その一方で、かつての寺院間の搾取構造が復活し、その頂点に位置していた大寺院がこうした営利企業に取って代わられつつあるのではないかという危惧も感じます。今は多くの業者が入り乱れてサービスを展開していますが、いずれ淘汰されて寡占が始まれば、真っ先に搾取されるのは「こうしたサービスに頼るしかない」僧侶なのでしょう。
「お坊さん便」のHPを見ると、「お布施料金は定額35000円」というタイトルの下に、「一般的にはお布施の他に、お車代・お膳料・心づけなどが必要になり、合計50万円程度が相場です。」とあります。
「みんれび」が35,000円と提示するのは法事のお布施ですが、私は自分に関しても他の僧侶に関しても「法事で50万円」というお布施を聞いたことも頂いたこともありません。
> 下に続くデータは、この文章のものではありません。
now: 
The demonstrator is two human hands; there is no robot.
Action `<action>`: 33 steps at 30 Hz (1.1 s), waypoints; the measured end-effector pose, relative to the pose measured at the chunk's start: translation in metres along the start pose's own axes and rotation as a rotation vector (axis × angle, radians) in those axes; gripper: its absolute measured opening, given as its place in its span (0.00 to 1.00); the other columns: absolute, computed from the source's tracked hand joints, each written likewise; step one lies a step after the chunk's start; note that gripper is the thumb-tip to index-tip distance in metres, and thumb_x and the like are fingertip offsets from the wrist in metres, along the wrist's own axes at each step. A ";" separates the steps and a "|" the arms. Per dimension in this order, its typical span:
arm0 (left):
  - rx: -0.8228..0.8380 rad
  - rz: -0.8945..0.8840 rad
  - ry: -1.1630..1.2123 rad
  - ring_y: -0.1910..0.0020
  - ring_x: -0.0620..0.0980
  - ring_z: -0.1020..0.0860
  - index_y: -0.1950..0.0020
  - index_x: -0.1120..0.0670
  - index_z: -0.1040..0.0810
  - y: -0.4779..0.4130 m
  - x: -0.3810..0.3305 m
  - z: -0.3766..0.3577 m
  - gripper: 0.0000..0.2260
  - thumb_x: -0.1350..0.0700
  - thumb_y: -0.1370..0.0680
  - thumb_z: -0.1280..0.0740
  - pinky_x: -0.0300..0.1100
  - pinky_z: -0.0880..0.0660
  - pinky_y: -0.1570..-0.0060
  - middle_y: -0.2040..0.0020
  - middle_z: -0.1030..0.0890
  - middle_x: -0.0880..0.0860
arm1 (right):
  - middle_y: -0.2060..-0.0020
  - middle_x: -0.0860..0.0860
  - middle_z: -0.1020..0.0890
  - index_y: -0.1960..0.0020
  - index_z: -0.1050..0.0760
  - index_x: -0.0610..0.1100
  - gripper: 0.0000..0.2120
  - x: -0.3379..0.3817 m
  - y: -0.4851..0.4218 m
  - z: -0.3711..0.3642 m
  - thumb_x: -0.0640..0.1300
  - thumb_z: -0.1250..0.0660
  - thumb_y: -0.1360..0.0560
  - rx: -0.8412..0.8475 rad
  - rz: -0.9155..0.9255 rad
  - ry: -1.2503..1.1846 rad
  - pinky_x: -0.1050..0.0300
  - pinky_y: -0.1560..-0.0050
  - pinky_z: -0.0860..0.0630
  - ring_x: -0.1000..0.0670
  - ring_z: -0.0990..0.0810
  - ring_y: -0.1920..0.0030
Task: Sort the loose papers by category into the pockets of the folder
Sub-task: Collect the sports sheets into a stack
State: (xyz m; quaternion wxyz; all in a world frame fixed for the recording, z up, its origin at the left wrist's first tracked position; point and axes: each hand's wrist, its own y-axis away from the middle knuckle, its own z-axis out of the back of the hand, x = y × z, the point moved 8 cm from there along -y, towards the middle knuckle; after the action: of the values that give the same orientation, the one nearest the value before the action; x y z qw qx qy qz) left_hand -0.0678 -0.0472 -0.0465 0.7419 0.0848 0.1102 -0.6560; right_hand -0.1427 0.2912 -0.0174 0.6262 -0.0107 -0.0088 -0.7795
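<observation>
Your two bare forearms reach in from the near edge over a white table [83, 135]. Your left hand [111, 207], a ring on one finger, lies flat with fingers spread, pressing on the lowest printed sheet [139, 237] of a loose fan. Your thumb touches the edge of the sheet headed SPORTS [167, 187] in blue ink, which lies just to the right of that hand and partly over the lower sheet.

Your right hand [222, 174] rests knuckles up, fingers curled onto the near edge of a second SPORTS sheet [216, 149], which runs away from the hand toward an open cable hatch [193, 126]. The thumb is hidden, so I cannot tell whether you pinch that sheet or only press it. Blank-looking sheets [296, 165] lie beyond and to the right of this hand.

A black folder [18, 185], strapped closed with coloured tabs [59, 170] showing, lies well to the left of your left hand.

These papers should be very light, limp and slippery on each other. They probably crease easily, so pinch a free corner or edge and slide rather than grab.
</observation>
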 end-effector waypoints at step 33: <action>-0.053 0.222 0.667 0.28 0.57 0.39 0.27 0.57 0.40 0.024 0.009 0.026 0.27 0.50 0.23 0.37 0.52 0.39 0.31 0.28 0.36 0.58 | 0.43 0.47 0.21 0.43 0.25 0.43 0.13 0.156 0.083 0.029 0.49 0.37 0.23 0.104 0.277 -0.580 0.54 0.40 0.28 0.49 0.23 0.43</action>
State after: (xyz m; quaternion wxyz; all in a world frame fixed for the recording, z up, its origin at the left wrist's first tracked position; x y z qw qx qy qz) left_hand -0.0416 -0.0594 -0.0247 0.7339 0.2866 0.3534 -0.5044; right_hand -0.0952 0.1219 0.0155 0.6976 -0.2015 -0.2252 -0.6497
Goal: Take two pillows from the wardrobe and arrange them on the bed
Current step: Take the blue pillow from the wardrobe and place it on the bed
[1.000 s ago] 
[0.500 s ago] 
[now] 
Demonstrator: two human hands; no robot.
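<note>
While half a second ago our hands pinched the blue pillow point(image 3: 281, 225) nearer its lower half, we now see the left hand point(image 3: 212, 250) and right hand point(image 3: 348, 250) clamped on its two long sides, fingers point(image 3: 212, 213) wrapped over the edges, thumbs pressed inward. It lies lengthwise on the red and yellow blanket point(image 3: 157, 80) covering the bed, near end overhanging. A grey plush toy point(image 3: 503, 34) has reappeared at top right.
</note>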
この「相場」っていったい何処の星の話なのでしょうか。
ネットでは「今まで散々高額なお布施をせしめておいて、こういうサービスが出来ると反対するなんて」といった感想がよく見られるのですが、あなた方がこういうサービスを申し込んで来る僧侶の多くは、人口の減少し続ける地方で、地域と共に必死になって生活とお寺を守っている人です。そして、その僧侶が普段檀家(門徒)さんから頂いているお布施は、あなたが「お坊さん便」に支払う額よりきっと少ないはずです。さらに、あなたがそうしてやってきた僧侶に渡したお布施で、実際に僧侶に渡るのは半分程度なのです。
言うまでもなく、この流れを作ってしまったのは、私達僧侶の責任です。ここを真剣に考えなければ、仏教界に未来なんてありえません。